What the task asks - Each line in the listing below needs to be transcribed exactly.

Available records -
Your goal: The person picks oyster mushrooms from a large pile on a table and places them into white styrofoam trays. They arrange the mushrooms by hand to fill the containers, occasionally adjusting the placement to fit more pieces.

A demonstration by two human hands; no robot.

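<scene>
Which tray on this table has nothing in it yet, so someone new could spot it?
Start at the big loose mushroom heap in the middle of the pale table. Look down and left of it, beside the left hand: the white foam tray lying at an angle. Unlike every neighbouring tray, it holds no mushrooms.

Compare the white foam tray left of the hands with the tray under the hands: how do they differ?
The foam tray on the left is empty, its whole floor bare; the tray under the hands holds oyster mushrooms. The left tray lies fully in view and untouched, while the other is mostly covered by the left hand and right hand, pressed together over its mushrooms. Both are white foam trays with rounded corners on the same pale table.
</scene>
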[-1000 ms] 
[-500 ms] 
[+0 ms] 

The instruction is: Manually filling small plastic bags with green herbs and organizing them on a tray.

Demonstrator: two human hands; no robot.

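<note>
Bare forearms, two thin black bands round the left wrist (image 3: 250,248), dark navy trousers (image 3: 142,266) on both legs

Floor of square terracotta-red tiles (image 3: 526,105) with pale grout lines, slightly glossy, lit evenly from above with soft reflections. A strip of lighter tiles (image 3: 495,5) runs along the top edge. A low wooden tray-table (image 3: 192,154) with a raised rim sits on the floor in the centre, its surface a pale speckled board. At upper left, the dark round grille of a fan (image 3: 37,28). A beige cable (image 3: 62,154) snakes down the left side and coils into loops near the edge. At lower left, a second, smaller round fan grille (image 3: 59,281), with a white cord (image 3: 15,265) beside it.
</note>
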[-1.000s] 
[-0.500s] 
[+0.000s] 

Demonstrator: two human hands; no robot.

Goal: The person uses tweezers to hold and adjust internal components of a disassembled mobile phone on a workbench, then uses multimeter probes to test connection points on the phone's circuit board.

Your solution -
Your goal: The person picks oyster mushrooms from a large pile on a table and places them into white styrofoam trays. They arrange the mushrooms by hand to fill the containers, occasionally adjusting the placement to fit more pieces.

A demonstration by two human hands; no robot.

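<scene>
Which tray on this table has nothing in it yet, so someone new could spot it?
Start at the big loose mushroom heap in the middle of the pale table. Look down and left of it, beside the left hand: the white foam tray lying at an angle. Unlike every neighbouring tray, it holds no mushrooms.

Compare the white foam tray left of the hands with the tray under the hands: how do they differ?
The foam tray on the left is empty, its whole floor bare; the tray under the hands holds oyster mushrooms. The left tray lies fully in view and untouched, while the other is mostly covered by the left hand and right hand, pressed together over its mushrooms. Both are white foam trays with rounded corners on the same pale table.
</scene>
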[-1000 ms] 
[-500 ms] 
[+0 ms] 

The instruction is: Manually filling small plastic bags with green herbs and organizing them on a tray.

Demonstrator: two human hands; no robot.

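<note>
Bare forearms, two thin black bands round the left wrist (image 3: 250,248), dark navy trousers (image 3: 142,266) on both legs

Floor of square terracotta-red tiles (image 3: 526,105) with pale grout lines, slightly glossy, lit evenly from above with soft reflections. A strip of lighter tiles (image 3: 495,5) runs along the top edge. A low wooden tray-table (image 3: 192,154) with a raised rim sits on the floor in the centre, its surface a pale speckled board. At upper left, the dark round grille of a fan (image 3: 37,28). A beige cable (image 3: 62,154) snakes down the left side and coils into loops near the edge. At lower left, a second, smaller round fan grille (image 3: 59,281), with a white cord (image 3: 15,265) beside it.
</note>
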[-1.000s] 
[-0.500s] 
[+0.000s] 

Demonstrator: two human hands; no robot.

Goal: The person uses tweezers to hold and adjust internal components of a disassembled mobile phone on a workbench, then uses multimeter probes to test connection points on the phone's circuit board.

The response is finished, and the exercise is complete.